= Scalable locality =

Computer software is said to exhibit scalable locality if it can continue to make use of processors that out-pace their memory systems, to solve ever larger problems.
This term is a high-performance uniprocessor analog of the use of scalable parallelism to refer to software for which increasing numbers of processors can be employed for larger problems.

== Overview ==
Consider the memory usage patterns of the following loop nest (an iterative two-dimensional stencil computation):

for t := 0 to T do
    for i := 1 to N-1 do
        for j := 1 to N-1 do
            new(i,j) := (A(i-1,j) + A(i,j-1) + A(i,j) + A(i,j+1) + A(i+1,j)) * .2
        end
    end

    for i := 1 to N-1 do
        for j := 1 to N-1 do
            A(i,j) := new(i,j)
        end
    end
end

The entire loop nest touches about 2*N**2 array elements, and performs about 5*T*N**2 floating-point operations.
Thus, the overall compute balance (ratio of floating-point computations to floating-point memory cells used) of this entire loop nest is about 5T/2.
When the compute balance is a function of problem size, as it is here, the code is said to have scalable compute balance.
Here, we could achieve any compute balance we desire by simply choosing a large enough T.

However, when N is large, this code will still not exhibit good cache reuse, due to poor locality of reference:
by the time new(1,1) is needed in the second assignment, or the second time step's execution of the first assignment,
the cache line holding new(1,1) will have been overwritten with some other part of one of the arrays.

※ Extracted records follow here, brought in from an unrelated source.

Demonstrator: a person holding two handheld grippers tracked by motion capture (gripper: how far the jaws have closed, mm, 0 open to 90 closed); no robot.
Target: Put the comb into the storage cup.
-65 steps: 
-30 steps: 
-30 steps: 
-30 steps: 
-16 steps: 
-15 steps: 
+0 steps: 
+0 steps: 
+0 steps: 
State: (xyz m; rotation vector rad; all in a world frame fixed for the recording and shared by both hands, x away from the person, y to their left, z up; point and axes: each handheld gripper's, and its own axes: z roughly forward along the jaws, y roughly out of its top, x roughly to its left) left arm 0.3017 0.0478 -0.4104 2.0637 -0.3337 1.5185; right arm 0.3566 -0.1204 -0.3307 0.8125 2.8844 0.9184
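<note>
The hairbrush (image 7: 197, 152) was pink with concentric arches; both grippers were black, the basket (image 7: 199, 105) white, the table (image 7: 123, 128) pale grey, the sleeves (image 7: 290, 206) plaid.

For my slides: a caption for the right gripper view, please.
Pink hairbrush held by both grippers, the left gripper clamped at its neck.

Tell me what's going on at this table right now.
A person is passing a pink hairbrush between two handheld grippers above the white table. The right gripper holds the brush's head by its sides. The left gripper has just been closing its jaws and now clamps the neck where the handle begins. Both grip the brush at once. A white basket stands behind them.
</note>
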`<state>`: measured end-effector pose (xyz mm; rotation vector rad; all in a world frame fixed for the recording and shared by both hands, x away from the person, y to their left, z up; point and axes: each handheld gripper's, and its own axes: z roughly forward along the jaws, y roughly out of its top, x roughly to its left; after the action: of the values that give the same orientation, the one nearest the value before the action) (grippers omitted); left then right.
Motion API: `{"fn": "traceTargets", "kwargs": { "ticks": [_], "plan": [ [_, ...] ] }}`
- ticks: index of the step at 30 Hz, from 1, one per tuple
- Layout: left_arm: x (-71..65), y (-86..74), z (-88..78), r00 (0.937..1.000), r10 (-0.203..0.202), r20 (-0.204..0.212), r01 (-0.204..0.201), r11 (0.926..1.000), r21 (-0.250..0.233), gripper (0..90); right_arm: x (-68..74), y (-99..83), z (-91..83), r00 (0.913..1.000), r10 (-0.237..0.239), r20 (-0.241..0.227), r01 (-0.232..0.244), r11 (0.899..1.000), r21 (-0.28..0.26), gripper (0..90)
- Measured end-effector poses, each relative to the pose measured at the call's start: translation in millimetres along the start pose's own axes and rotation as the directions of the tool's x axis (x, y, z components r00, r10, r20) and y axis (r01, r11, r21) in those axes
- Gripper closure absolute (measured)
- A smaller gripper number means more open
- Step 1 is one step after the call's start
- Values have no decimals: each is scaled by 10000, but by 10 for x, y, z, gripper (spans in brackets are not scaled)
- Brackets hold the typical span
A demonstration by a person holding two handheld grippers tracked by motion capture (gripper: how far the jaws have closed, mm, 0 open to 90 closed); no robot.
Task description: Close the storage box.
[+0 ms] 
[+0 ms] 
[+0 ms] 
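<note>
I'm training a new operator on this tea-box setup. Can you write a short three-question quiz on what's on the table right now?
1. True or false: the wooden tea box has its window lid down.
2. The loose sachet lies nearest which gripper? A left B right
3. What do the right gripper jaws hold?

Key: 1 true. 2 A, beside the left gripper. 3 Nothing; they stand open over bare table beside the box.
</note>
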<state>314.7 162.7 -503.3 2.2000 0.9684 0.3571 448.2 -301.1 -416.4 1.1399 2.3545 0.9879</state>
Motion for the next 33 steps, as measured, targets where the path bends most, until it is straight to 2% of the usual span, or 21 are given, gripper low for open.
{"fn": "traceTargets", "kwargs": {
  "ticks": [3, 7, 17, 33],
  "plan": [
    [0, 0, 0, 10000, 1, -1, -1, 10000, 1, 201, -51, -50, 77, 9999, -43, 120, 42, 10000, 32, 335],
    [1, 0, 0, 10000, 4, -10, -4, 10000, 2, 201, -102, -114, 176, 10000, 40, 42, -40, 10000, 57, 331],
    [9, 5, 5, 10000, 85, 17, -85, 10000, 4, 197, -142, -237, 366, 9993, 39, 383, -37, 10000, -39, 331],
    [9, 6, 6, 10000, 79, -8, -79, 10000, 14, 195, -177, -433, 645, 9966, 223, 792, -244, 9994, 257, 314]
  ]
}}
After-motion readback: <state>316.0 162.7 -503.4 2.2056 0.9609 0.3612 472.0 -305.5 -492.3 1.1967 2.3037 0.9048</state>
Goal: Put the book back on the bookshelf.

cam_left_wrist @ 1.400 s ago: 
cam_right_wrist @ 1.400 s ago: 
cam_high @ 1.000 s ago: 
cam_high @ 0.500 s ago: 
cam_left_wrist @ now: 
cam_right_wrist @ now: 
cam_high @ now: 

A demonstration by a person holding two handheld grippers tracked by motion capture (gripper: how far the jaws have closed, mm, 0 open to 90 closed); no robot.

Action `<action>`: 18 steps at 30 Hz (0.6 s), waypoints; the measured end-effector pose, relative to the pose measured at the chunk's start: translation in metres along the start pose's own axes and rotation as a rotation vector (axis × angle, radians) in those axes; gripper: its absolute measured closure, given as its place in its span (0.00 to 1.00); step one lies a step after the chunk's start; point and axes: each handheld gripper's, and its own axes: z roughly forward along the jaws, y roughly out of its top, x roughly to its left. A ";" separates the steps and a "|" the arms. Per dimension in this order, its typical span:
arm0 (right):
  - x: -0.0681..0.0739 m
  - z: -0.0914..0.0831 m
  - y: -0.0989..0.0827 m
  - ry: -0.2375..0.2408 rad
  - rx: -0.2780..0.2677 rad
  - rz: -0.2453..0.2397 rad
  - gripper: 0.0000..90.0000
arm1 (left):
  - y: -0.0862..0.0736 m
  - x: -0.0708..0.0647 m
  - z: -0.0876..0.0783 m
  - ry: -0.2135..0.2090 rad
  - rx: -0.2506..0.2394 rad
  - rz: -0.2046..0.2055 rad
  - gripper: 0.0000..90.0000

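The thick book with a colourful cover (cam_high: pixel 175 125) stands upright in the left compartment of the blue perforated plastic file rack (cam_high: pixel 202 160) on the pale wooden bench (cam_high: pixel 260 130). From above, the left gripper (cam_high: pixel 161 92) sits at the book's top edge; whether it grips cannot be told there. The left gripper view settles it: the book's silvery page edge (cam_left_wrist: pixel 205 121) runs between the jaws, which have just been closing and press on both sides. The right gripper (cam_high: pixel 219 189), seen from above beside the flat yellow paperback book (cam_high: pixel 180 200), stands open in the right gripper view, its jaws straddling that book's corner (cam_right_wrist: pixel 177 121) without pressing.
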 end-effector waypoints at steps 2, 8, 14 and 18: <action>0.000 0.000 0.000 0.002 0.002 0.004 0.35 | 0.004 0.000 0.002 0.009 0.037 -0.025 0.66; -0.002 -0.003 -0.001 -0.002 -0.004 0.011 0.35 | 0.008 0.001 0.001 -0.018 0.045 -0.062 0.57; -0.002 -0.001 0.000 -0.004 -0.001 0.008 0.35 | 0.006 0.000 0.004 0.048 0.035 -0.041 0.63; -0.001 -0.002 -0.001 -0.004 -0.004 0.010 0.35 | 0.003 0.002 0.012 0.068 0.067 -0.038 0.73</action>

Tiling of the first i/j loop nest can improve cache performance,
but only by a limited factor, since that nest has compute balance of about 5/2.
To produce a very high degree of locality, for example 500 (to run this code efficiently with an array that will not fit in RAM and is relegated to virtual memory), we must re-use values across time steps.

Optimization across time steps has been explored in a number of research compilers;
see work by Wonnacott, by Song and Li, or by Sadayappan et al. for details of some approaches to time-tiling.
Wonnacott demonstrated that time tiling could be used to optimize for out-of-core data sets;
in principle, any of these approaches should be able to achieve arbitrarily high memory locality without requiring that the entire array fit in cache (the cache requirement does, however, grow with the required locality).
The multiprocessor techniques cited above should, in principle, simultaneously produce scalable locality and scalable parallelism.